START Working data
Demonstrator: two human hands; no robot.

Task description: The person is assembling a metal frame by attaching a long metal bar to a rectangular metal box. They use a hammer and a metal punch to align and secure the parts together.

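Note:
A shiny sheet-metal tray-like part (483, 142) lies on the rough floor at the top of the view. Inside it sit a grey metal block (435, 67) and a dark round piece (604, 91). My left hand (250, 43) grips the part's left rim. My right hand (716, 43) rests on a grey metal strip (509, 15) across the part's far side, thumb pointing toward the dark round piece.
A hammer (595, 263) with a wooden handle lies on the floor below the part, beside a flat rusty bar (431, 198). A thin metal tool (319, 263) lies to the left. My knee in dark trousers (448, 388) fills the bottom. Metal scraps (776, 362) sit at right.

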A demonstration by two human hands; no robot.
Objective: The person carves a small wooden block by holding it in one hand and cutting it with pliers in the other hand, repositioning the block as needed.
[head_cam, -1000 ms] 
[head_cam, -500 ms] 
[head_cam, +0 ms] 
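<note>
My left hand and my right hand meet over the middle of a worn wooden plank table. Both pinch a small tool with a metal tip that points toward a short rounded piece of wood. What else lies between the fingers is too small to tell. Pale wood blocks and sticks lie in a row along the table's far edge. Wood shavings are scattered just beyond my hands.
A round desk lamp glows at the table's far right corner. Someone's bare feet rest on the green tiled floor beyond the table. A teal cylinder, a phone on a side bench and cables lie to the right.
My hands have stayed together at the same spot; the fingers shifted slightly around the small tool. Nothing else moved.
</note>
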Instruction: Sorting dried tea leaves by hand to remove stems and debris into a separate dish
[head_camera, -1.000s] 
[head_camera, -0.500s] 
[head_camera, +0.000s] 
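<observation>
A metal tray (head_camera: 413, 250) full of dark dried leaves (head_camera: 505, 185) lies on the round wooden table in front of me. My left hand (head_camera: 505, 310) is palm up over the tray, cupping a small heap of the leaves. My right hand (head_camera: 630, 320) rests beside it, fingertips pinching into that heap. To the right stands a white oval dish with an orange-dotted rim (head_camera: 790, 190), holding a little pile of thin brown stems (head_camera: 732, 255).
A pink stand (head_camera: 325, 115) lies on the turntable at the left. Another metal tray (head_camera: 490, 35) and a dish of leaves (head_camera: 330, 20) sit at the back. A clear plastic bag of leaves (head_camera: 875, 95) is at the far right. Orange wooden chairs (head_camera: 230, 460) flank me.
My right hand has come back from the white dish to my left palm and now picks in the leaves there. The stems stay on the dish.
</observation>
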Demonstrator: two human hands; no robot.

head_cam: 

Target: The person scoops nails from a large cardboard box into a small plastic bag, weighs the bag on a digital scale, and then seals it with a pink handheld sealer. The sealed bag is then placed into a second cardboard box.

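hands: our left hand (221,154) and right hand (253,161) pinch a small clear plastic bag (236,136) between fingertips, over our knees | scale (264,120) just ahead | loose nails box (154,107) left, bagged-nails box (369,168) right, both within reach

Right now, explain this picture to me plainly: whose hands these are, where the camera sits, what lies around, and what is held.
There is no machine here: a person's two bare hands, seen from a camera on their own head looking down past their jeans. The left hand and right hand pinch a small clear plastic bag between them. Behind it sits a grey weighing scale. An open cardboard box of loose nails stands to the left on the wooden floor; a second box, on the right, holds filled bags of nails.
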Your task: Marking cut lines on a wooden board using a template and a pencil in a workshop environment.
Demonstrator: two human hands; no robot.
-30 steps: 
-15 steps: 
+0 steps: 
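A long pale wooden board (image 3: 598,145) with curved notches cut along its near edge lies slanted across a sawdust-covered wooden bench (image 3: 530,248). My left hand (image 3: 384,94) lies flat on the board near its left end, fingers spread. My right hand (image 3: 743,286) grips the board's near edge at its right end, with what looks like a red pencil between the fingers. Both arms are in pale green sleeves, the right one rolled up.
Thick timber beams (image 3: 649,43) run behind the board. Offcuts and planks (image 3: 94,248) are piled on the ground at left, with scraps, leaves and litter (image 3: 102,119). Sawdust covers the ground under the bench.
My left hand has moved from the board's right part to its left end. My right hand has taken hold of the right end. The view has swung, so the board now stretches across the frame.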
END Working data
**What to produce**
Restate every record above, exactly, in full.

**Task output**
Demonstrator: two human hands; no robot.

Task description: The person is assembling a metal frame by attaching a long metal bar to a rectangular metal box. They use a hammer and a metal punch to align and secure the parts together.

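Note:
A shiny sheet-metal tray-like part (483, 142) lies on the rough floor at the top of the view. Inside it sit a grey metal block (435, 67) and a dark round piece (604, 91). My left hand (250, 43) grips the part's left rim. My right hand (716, 43) rests on a grey metal strip (509, 15) across the part's far side, thumb pointing toward the dark round piece.
A hammer (595, 263) with a wooden handle lies on the floor below the part, beside a flat rusty bar (431, 198). A thin metal tool (319, 263) lies to the left. My knee in dark trousers (448, 388) fills the bottom. Metal scraps (776, 362) sit at right.
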
A demonstration by two human hands; no robot.
Objective: The person carves a small wooden block by holding it in one hand and cutting it with pliers in the other hand, repositioning the block as needed.
[head_cam, -1000 ms] 
[head_cam, -500 ms] 
[head_cam, +0 ms] 
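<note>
My left hand and my right hand meet over the middle of a worn wooden plank table. Both pinch a small tool with a metal tip that points toward a short rounded piece of wood. What else lies between the fingers is too small to tell. Pale wood blocks and sticks lie in a row along the table's far edge. Wood shavings are scattered just beyond my hands.
A round desk lamp glows at the table's far right corner. Someone's bare feet rest on the green tiled floor beyond the table. A teal cylinder, a phone on a side bench and cables lie to the right.
My hands have stayed together at the same spot; the fingers shifted slightly around the small tool. Nothing else moved.
</note>
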Instruction: Sorting dried tea leaves by hand to remove stems and debris into a separate dish
[head_camera, -1.000s] 
[head_camera, -0.500s] 
[head_camera, +0.000s] 
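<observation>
A metal tray (head_camera: 413, 250) full of dark dried leaves (head_camera: 505, 185) lies on the round wooden table in front of me. My left hand (head_camera: 505, 310) is palm up over the tray, cupping a small heap of the leaves. My right hand (head_camera: 630, 320) rests beside it, fingertips pinching into that heap. To the right stands a white oval dish with an orange-dotted rim (head_camera: 790, 190), holding a little pile of thin brown stems (head_camera: 732, 255).
A pink stand (head_camera: 325, 115) lies on the turntable at the left. Another metal tray (head_camera: 490, 35) and a dish of leaves (head_camera: 330, 20) sit at the back. A clear plastic bag of leaves (head_camera: 875, 95) is at the far right. Orange wooden chairs (head_camera: 230, 460) flank me.
My right hand has come back from the white dish to my left palm and now picks in the leaves there. The stems stay on the dish.
</observation>
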Demonstrator: two human hands; no robot.

head_cam: 

Target: The person scoops nails from a large cardboard box into a small plastic bag, weighs the bag on a digital scale, and then seals it with a pink handheld sealer. The sealed bag is then placed into a second cardboard box.

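hands: our left hand (221,154) and right hand (253,161) pinch a small clear plastic bag (236,136) between fingertips, over our knees | scale (264,120) just ahead | loose nails box (154,107) left, bagged-nails box (369,168) right, both within reach

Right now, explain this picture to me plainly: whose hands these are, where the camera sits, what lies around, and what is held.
There is no machine here: a person's two bare hands, seen from a camera on their own head looking down past their jeans. The left hand and right hand pinch a small clear plastic bag between them. Behind it sits a grey weighing scale. An open cardboard box of loose nails stands to the left on the wooden floor; a second box, on the right, holds filled bags of nails.
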Your task: Marking cut lines on a wooden board using a template and a pencil in a workshop environment.
Demonstrator: two human hands; no robot.
-30 steps: 
-15 steps: 
+0 steps: 
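A long pale wooden board (image 3: 598,145) with curved notches cut along its near edge lies slanted across a sawdust-covered wooden bench (image 3: 530,248). My left hand (image 3: 384,94) lies flat on the board near its left end, fingers spread. My right hand (image 3: 743,286) grips the board's near edge at its right end, with what looks like a red pencil between the fingers. Both arms are in pale green sleeves, the right one rolled up.
Thick timber beams (image 3: 649,43) run behind the board. Offcuts and planks (image 3: 94,248) are piled on the ground at left, with scraps, leaves and litter (image 3: 102,119). Sawdust covers the ground under the bench.
My left hand has moved from the board's right part to its left end. My right hand has taken hold of the right end. The view has swung, so the board now stretches across the frame.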

Output for the exercise is complete.